◆ Problem to solve
Answer with a single number stating how many lines of the entries below include the string "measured".

◆ Study material
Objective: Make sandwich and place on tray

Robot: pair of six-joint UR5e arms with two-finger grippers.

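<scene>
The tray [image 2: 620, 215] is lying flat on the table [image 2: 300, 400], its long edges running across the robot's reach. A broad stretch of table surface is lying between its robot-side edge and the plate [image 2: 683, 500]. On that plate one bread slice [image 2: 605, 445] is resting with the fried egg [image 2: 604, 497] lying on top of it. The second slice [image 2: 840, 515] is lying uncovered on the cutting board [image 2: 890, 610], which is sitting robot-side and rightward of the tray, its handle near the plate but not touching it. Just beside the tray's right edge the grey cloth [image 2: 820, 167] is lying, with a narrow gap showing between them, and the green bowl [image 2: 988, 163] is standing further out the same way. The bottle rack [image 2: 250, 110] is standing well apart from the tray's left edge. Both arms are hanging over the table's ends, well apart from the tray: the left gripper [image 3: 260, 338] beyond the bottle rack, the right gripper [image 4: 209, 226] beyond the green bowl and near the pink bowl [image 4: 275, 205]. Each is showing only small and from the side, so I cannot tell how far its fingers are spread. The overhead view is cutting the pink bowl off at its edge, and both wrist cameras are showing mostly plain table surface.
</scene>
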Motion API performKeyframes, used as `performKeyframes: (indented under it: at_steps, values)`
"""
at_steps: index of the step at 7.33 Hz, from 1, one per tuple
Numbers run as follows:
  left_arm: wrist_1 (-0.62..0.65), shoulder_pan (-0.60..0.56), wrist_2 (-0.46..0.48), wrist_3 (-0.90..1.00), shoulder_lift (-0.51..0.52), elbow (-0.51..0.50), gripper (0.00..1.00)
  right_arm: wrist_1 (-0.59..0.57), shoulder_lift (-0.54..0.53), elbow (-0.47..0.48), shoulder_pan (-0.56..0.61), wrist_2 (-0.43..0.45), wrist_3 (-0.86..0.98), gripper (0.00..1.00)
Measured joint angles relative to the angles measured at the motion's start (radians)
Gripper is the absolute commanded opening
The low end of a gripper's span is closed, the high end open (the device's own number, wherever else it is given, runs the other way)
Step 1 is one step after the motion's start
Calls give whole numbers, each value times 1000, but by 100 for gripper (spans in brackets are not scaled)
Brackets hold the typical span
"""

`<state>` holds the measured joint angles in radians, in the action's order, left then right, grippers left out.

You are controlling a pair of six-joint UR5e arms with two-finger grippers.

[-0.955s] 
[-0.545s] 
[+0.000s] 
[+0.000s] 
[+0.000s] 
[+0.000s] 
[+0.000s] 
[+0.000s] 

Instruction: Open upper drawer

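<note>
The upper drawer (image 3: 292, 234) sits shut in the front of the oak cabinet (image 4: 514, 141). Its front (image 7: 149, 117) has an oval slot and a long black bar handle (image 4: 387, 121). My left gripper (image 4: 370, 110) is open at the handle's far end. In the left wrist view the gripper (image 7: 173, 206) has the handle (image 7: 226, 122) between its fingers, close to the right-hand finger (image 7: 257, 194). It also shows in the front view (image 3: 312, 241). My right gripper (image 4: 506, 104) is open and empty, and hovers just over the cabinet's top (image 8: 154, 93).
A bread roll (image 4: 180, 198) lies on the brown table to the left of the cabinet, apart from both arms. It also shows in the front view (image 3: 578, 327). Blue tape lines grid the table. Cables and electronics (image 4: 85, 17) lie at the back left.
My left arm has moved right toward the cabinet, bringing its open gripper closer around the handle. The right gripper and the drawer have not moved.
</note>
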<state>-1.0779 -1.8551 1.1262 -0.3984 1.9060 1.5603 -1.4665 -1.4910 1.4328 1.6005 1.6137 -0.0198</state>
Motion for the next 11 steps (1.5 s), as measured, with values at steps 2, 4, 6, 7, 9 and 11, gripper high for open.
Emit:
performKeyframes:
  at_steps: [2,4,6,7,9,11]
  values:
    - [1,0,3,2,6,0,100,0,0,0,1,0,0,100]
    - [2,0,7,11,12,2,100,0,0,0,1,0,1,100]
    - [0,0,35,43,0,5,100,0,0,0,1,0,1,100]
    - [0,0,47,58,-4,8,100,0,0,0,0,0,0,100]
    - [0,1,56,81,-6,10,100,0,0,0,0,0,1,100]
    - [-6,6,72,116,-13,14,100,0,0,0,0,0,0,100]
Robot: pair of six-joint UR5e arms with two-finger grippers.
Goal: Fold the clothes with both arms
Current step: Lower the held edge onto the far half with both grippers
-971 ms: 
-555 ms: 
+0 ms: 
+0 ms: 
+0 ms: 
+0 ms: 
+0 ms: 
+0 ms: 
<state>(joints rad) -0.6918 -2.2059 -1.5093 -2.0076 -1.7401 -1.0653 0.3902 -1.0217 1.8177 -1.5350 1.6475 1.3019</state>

◆ Result
3